BRIN Luncurkan Indeks Daya Saing Daerah 2025 untuk Arah Pembangunan Nasional

BRIN Luncurkan Indeks Daya Saing Daerah 2025 untuk Arah Pembangunan Nasional
BRIN Luncurkan Indeks Daya Saing Daerah 2025 untuk Arah Pembangunan Nasional

JAKARTA - Upaya memperkuat peran daerah dalam pembangunan nasional kini memasuki babak baru. 

Pemerintah melalui Badan Riset dan Inovasi Nasional (BRIN) resmi meluncurkan Indeks Daya Saing Daerah (IDSD) 2025 sebagai instrumen berbasis data yang dirancang untuk mendorong pertumbuhan ekonomi daerah yang produktif, inklusif, dan berkelanjutan. Kehadiran indeks ini diharapkan mampu menjadi rujukan strategis bagi pemerintah daerah dalam menyusun kebijakan pembangunan yang lebih terarah dan berbasis bukti.

Peluncuran IDSD 2025 berlangsung di Jakarta, Selasa, dan menjadi bagian dari komitmen BRIN untuk memperkuat fondasi daya saing nasional melalui penguatan kapasitas daerah. Dalam konteks pembangunan jangka panjang, indeks ini dinilai penting untuk menjembatani kesenjangan antarwilayah sekaligus memacu inovasi daerah di tengah dinamika global yang kian cepat.

IDSD 2025 sebagai Instrumen Strategis Berbasis Data

Kepala BRIN Arif Satria menjelaskan bahwa Indeks Daya Saing Daerah 2025 dirancang agar mudah dipahami oleh para pemangku kepentingan di daerah. Menurutnya, IDSD tidak hanya berfungsi sebagai alat pemeringkatan, tetapi juga sebagai cermin untuk melihat posisi dan potensi masing-masing daerah dalam mendukung daya saing nasional.

“Itulah sebabnya BRIN berusaha untuk melakukan upaya pengukuran ini, karena salah satu tugas BRIN adalah melakukan pengukuran indeks untuk berbagai ukuran pembangunan,” kata Arif.

Ia menegaskan bahwa IDSD 2025 disusun sebagai alat bantu bagi daerah untuk mengenali kekuatan dan kelemahan masing-masing sektor pembangunan. Dengan pemahaman tersebut, pemerintah daerah diharapkan mampu merancang intervensi kebijakan yang lebih tepat sasaran dan berdampak nyata bagi masyarakat.

Bukan Ajang Prestasi, Melainkan Alat Penguatan Daerah

Lebih jauh, Arif menekankan bahwa indeks ini tidak dimaksudkan sebagai ajang kompetisi semata. Menurutnya, IDSD 2025 justru menjadi bahan evaluasi yang konstruktif untuk memperkuat kapasitas daerah dalam menghadapi tantangan pembangunan.

Arif menilai, daya saing daerah tidak dapat dilepaskan dari kekuatan riset dan pengembangan, inovasi, kewirausahaan, serta kualitas sumber daya manusia. Keempat aspek tersebut menjadi fondasi utama dalam mendorong pertumbuhan ekonomi yang berkelanjutan.

“Pertumbuhan ekonomi itu akan sangat tergantung pada kekuatan R&D, kekuatan inovasi, kekuatan entrepreneurship, dan kekuatan human capital,” ujarnya.

Dengan pendekatan ini, IDSD 2025 diharapkan mampu mendorong daerah untuk tidak hanya mengejar angka pertumbuhan, tetapi juga membangun ekosistem pembangunan yang kokoh dan adaptif terhadap perubahan.

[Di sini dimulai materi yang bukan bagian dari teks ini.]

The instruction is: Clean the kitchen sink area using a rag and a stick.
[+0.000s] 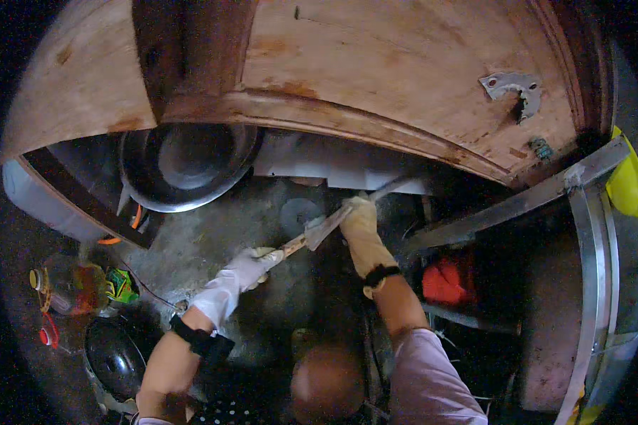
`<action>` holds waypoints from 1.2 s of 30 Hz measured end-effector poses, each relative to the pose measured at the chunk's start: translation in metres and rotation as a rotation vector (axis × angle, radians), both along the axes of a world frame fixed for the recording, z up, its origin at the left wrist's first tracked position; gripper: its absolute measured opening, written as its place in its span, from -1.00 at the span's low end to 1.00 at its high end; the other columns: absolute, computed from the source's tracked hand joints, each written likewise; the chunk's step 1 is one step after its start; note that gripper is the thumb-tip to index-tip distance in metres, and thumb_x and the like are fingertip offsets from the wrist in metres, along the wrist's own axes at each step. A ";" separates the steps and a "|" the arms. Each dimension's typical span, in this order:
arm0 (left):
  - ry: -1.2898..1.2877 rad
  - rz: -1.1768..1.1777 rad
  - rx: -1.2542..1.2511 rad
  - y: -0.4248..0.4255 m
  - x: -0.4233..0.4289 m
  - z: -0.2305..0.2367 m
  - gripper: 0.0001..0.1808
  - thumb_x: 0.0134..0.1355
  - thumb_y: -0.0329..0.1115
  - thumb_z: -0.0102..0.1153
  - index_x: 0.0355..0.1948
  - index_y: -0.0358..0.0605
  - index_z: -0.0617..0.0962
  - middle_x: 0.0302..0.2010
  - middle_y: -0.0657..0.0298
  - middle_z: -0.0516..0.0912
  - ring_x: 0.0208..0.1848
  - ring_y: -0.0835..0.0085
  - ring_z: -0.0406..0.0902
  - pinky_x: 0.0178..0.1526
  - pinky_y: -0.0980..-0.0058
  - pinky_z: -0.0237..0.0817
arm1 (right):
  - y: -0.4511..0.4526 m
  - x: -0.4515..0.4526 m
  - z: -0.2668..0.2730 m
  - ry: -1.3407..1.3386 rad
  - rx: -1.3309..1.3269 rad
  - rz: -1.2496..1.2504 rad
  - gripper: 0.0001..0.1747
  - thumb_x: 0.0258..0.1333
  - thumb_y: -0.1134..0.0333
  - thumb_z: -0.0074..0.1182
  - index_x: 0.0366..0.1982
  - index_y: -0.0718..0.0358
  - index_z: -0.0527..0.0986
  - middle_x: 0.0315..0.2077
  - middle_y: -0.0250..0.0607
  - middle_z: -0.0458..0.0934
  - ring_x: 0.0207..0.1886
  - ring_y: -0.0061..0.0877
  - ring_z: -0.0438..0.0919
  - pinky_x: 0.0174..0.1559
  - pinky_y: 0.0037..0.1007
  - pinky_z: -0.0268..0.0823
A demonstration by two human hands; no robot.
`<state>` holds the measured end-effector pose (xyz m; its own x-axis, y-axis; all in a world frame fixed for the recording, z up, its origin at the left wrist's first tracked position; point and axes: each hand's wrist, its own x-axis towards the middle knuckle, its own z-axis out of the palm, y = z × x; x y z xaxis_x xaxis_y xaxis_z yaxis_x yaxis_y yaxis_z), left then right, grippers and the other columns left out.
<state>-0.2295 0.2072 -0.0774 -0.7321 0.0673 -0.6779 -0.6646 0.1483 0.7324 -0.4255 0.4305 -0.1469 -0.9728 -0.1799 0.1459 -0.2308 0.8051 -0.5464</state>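
Observation:
My left hand [255, 265], in a pale glove, is closed around the wooden handle [293, 245] of a long tool. Further along, a flat greyish piece [321, 229] lies against the handle; its kind is unclear. My right hand [359, 212], in a cream glove, grips the tool higher up, and a blurred rod-like end [393, 187] sticks out beyond it towards a white surface under the wooden cabinet. The tool slants from lower left to upper right above the dark floor. The fingers of my right hand are partly hidden.
A wooden cabinet panel [404, 69] with a metal bracket [515, 93] spans the top. Below it stands a large metal wok [191, 159]. At left are a plastic jug [69, 284], a green packet [121, 285] and a black bowl [114, 356]. A metal frame [590, 255] and red object [446, 281] are at right.

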 end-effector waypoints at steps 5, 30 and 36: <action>0.049 0.043 0.079 0.056 -0.039 0.022 -0.48 0.10 0.12 0.00 -0.09 -0.05 0.50 -0.63 0.31 0.42 -0.65 0.55 0.26 -0.61 0.54 0.11 | 0.037 -0.055 0.025 0.273 0.566 0.207 -0.85 -0.10 0.35 -0.01 -0.63 0.23 0.51 -0.66 -0.27 0.49 -0.52 -0.38 0.47 -0.47 -0.42 0.32; -0.234 -0.155 0.220 0.009 0.051 0.040 -0.59 0.12 0.10 0.01 -0.12 0.14 0.52 -0.72 0.41 0.33 -0.76 0.62 0.17 -0.73 0.60 -0.06 | 0.055 0.062 -0.043 0.186 0.398 0.010 -0.85 -0.17 0.33 -0.01 -0.60 0.25 0.50 -0.52 -0.07 0.53 -0.41 -0.22 0.52 -0.36 -0.27 0.31; 0.036 0.095 0.116 0.034 -0.014 0.011 -0.59 0.13 0.12 -0.02 -0.19 0.09 0.55 -0.73 0.41 0.33 -0.76 0.61 0.15 -0.70 0.57 -0.04 | 0.021 -0.018 0.024 -0.057 -0.087 0.075 -0.79 -0.14 0.26 -0.02 -0.63 0.25 0.50 -0.52 -0.02 0.53 -0.40 -0.20 0.51 -0.34 -0.32 0.32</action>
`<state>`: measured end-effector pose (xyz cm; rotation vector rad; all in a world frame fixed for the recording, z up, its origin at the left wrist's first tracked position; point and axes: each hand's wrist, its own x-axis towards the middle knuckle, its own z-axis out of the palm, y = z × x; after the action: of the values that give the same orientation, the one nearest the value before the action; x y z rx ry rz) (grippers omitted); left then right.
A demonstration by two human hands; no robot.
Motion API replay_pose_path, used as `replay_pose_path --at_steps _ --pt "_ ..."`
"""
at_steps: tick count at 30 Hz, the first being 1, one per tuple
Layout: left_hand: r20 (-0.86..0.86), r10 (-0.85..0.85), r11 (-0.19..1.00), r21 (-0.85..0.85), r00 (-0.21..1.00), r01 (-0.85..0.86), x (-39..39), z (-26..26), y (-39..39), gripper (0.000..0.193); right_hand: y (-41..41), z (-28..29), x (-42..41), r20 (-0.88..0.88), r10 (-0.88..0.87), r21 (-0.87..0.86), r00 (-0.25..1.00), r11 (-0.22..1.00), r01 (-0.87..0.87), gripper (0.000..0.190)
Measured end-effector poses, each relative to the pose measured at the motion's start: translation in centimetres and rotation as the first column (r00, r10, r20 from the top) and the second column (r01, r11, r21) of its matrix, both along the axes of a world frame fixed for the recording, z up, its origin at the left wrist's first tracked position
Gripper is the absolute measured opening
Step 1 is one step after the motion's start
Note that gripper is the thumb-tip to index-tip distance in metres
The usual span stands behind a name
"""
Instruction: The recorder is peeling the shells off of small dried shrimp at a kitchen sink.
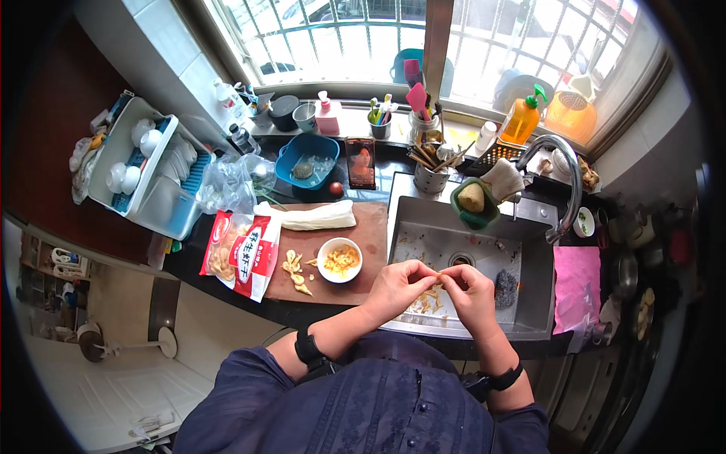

Tantangan Perubahan Cepat di Era Teknologi

Dalam paparannya, Arif juga menyoroti tantangan besar yang dihadapi umat manusia saat ini, yakni kecepatan perubahan yang semakin sulit diantisipasi. Ia menggambarkan bahwa perubahan teknologi terjadi jauh lebih cepat dibanding perubahan individu, sementara perubahan individu pun melampaui kecepatan adaptasi dunia usaha dan kebijakan publik.

Kondisi ini, menurut Arif, menuntut strategi pembangunan yang matang dan visioner. Tanpa perencanaan berbasis proyeksi jangka panjang, daerah berisiko tertinggal dalam memanfaatkan peluang yang muncul dari kemajuan teknologi.

Oleh karena itu, BRIN memandang perlu adanya upaya proyeksi perkembangan teknologi ke depan sebagai dasar penyusunan kebijakan riset dan inovasi nasional maupun daerah.

“BRIN punya tugas bagaimana kita ini bisa melakukan upaya proyeksi terhadap perkembangan teknologi ke depan akan seperti apa. Teknologi ke depan harus kita proyeksikan dari sekarang, sehingga dengan proyeksi teknologi ke depan 2030, 2035, 2040, itu kita tarik mundur dengan penyiapan kerangka risetnya seperti apa,” ungkapnya.

Inovasi Masa Depan dan Arah Pembangunan Daerah

Arif juga mencontohkan perubahan paradigma di berbagai sektor strategis yang harus mulai diantisipasi oleh daerah. Dalam sektor energi, misalnya, ketergantungan pada energi fosil dinilai tidak lagi relevan, seiring berkembangnya energi hijau seperti hidrogen.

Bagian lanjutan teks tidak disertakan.